Task details ->
Leave the pictures out. Return the rest of the listing below exactly.

Recorded information ->
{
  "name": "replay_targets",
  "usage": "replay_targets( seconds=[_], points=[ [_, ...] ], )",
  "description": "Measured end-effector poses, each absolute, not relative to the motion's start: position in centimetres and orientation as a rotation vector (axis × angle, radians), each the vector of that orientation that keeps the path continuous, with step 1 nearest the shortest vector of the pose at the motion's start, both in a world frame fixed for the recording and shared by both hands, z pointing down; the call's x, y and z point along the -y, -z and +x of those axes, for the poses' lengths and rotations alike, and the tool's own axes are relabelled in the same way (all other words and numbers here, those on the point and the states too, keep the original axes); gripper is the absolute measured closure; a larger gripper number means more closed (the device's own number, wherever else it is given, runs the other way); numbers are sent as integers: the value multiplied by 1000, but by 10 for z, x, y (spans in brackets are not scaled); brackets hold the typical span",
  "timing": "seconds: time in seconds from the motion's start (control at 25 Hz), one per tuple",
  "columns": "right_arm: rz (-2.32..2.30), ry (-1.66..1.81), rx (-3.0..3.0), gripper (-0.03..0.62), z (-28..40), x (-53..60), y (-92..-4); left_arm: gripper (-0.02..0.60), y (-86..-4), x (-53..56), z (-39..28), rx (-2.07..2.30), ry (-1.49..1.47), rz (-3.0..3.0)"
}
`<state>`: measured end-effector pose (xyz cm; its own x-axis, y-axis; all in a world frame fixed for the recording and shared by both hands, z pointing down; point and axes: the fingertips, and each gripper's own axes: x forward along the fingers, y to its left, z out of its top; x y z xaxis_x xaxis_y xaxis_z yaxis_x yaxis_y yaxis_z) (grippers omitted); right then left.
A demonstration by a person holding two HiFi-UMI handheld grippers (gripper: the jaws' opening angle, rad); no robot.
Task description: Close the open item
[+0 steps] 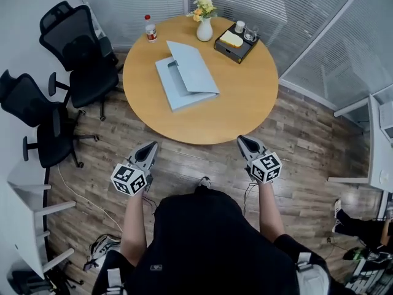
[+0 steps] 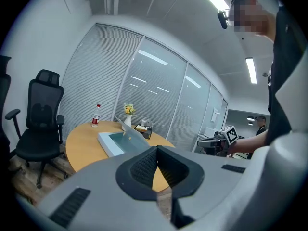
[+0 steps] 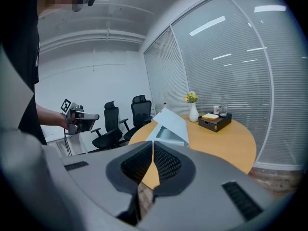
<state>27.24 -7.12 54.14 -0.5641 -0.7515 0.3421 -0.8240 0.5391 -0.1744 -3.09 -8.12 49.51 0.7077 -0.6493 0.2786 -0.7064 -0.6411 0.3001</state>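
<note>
A light-blue flat box lies open on the round wooden table, its lid propped up at an angle. The same box appears in the left gripper view and in the right gripper view. My left gripper hovers over the floor just short of the table's near edge, jaws together with nothing between them. My right gripper is level with it on the right, also shut and empty. Both are well short of the box. Each gripper's pads meet at the tips.
At the table's far side stand a white vase with flowers, a red-capped bottle and a black tray with bread and glasses. Two black office chairs stand left. White desks flank the room.
</note>
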Motion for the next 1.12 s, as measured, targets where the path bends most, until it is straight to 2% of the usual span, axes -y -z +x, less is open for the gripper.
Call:
replay_targets(
  seconds=[0.4,0.76,1.12],
  points=[
    [1277,-495,2595,588,298,113,-553,577,-497,102,3,1099,-226,2528],
    [1257,-495,2609,588,281,147,-549,577,-502,123,-23,1135,-192,2471],
    [1296,-490,2566,588,251,196,-548,577,-513,193,-37,1037,-218,2503]
  ],
)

Result for this exercise ->
{
  "name": "replay_targets",
  "usage": "replay_targets( seconds=[_], points=[ [_, ...] ], )",
  "description": "Measured end-effector poses, each absolute, not relative to the motion's start: position in centimetres and orientation as a rotation vector (axis × angle, radians), each the vector of that orientation that keeps the path continuous, with step 1 nearest the shortest vector of the pose at the motion's start, both in a world frame fixed for the recording and shared by both hands, z pointing down; the call's x, y and z point along the -y, -z and +x of those axes, for the poses' lengths and rotations alike, and the tool's own axes are relabelled in the same way (all other words and numbers here, those on the point and the states too, keep the original axes); gripper is the absolute measured closure; a larger gripper number means more closed (the device's own number, wherever else it is given, runs the other way); numbers are sent as integers: the value multiplied by 1000, but by 10 for z, x, y (spans in brackets are not scaled); brackets hold the typical span",
  "timing": "seconds: time in seconds from the motion's start (control at 25 Hz), one per tuple",
  "columns": "right_arm: rz (-2.32..2.30), ry (-1.66..1.81), rx (-3.0..3.0), gripper (-0.03..0.62), z (-28..40), x (-53..60), y (-92..-4); left_arm: gripper (-0.02..0.60), y (-86..-4), x (-53..56), z (-39..28), rx (-2.07..2.30), ry (-1.49..1.47), rz (-3.0..3.0)"
}
`<state>`: measured end-effector pose (xyz cm; its own x-axis, y-axis; all in a world frame fixed for the recording and shared by both hands, z pointing down; point and axes: the fingertips, and each gripper's own axes: x forward along the fingers, y to its left, z out of its top; x y z xaxis_x xaxis_y xaxis_z yaxis_x yaxis_y yaxis_z) (grippers omitted); right then left.
A demonstration by a person holding two HiFi-UMI handheld grippers (gripper: the jaws' opening angle, rad); no robot.
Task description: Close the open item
[+0 steps] 
[+0 steps] 
[+0 steps] 
<state>27.24 -7.12 54.14 -0.5641 -0.7515 0.3421 -0.8240 0.5391 -0.1744 -3.09 -8.12 49.51 0.7077 -0.6493 0.2786 -0.7064 -0.6411 0.3001</state>
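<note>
A light-blue flat box lies open on the round wooden table, its lid propped up at an angle. The same box appears in the left gripper view and in the right gripper view. My left gripper hovers over the floor just short of the table's near edge, jaws together with nothing between them. My right gripper is level with it on the right, also shut and empty. Both are well short of the box. Each gripper's pads meet at the tips.
At the table's far side stand a white vase with flowers, a red-capped bottle and a black tray with bread and glasses. Two black office chairs stand left. White desks flank the room.
</note>
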Motion for the next 1.12 s, as measured, targets where the path bends most, until it is straight to 2% of the usual span, axes -y -z +x, less is open for the gripper.
Call:
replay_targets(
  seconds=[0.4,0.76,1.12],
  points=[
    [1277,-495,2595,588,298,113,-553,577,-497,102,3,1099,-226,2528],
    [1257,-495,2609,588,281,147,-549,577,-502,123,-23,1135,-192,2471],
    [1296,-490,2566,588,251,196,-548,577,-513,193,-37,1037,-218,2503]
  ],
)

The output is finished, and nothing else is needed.